Rydzyk i Radio Maryja
Poraziło mnie to co dziś przeczytałem:Cytat:O. Tadeusz Rydzyk wyjaśnił sytuację, która zaszła po jego wystąpieniu w Brukseli. Przeprosił także za swoje słowa. - W Parlamencie Europejskim nie mówiłem, że w Polsce mamy system totalitarny. Jeżeli ktoś mnie źle zrozumiał, to przepraszam - powiedział w wywiadzie dla "Naszego Dziennika" o. Tadeusz Rydzyk, dyrektor Radia Maryja.

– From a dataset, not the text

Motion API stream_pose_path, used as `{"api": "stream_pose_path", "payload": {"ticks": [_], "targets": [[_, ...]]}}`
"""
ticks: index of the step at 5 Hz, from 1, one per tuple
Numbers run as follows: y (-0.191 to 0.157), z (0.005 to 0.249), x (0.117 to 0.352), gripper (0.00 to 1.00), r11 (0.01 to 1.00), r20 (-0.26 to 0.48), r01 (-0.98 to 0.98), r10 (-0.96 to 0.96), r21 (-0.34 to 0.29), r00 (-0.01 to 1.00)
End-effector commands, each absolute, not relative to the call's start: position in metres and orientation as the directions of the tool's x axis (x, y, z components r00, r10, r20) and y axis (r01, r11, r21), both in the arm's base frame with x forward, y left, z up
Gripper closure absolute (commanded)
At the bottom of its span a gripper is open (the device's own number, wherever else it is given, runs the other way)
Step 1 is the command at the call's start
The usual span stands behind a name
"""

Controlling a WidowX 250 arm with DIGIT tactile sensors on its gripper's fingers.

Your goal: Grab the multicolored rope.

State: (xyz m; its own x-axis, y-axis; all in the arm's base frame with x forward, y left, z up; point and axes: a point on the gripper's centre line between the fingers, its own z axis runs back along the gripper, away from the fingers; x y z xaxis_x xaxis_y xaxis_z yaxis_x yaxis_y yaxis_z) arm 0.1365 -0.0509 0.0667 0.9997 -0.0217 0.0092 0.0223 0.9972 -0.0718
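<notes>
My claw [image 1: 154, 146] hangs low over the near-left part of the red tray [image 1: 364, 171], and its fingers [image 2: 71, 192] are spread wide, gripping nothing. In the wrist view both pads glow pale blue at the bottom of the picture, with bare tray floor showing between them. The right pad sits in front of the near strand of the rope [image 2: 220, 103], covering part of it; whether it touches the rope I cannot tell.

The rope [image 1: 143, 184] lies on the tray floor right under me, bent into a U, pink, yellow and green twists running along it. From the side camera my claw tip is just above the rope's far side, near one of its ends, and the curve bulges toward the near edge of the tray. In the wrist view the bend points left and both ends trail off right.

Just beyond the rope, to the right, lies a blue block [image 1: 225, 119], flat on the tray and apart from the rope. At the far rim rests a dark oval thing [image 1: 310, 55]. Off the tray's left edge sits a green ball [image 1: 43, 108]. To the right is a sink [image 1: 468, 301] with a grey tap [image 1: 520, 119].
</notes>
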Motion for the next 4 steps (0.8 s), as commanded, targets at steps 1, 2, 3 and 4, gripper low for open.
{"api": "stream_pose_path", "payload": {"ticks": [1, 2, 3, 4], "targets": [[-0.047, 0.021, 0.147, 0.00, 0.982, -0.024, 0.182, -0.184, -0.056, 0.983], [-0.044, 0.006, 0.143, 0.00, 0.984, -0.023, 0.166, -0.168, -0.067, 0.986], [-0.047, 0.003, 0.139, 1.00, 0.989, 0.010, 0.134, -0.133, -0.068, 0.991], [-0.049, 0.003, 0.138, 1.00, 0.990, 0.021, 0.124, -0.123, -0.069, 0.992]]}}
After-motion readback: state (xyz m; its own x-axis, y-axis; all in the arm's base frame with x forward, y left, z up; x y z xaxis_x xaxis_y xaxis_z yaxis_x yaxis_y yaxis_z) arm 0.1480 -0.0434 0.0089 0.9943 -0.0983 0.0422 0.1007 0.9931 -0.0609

- Nikogo nie chciałem dotknąć swoimi słowami, a zwłaszcza rodaków. Nie powiedziałem niczego przeciw Ojczyźnie, bo ją kocham. Pracuję dla Pana Boga, Kościoła, ludzi i Ojczyzny. Chciałbym kochać Polskę jak ks. Prymas Stefan Wyszyński, który mówił, że Ojczyznę kocha bardziej niż własne serce. Jak wszyscy tak ją będziemy kochać, to w Polsce zapanuje ład. Chcę się uczyć tej miłości - dodał redemptorysta.
- Jako duchowni nie chcemy nic dla siebie. Ja mam w pokoju proste łóżko, biurko, szafę i krzesło. Wszystko, co robię, robię dla ludzi. Bogu i ludziom służymy - to jest istota kapłaństwa. - Jednocześnie mam nadzieję, że w końcu skończy się ta dyskryminacja Radia Maryja, dzieł przy nim wyrosłych i ludzi, którzy są pogardzani i określani "moherami".
więcej na: http://wiadomosci.wp.pl/kat,1342,title,O...prasa.html
A przypomnijmy co w PE powiedział:
Cytat:Duchowny skarżył się też na dyskryminację w Polsce. - To skandal, czujemy się wykluczani, jesteśmy dyskryminowani, to jest totalitaryzm - mówił.
- To, co jest w Polsce, to jest dramat, draństwo najdelikatniej mówiąc, to jak niecywilizowany kraj - powiedział po seminarium ojciec Rydzyk. - Tragedią Polski jest to, że od 1939 roku Polską nie rządzą Polacy - dodał. - Nie chodzi tu o krew, ani przynależność. Oni nie kochają po polsku, nie mają serca polskiego.
Ten człowiek powinien się leczyć !
"Zawsze warto być człowiekiem, choć tak łatwo zejść na psy.... "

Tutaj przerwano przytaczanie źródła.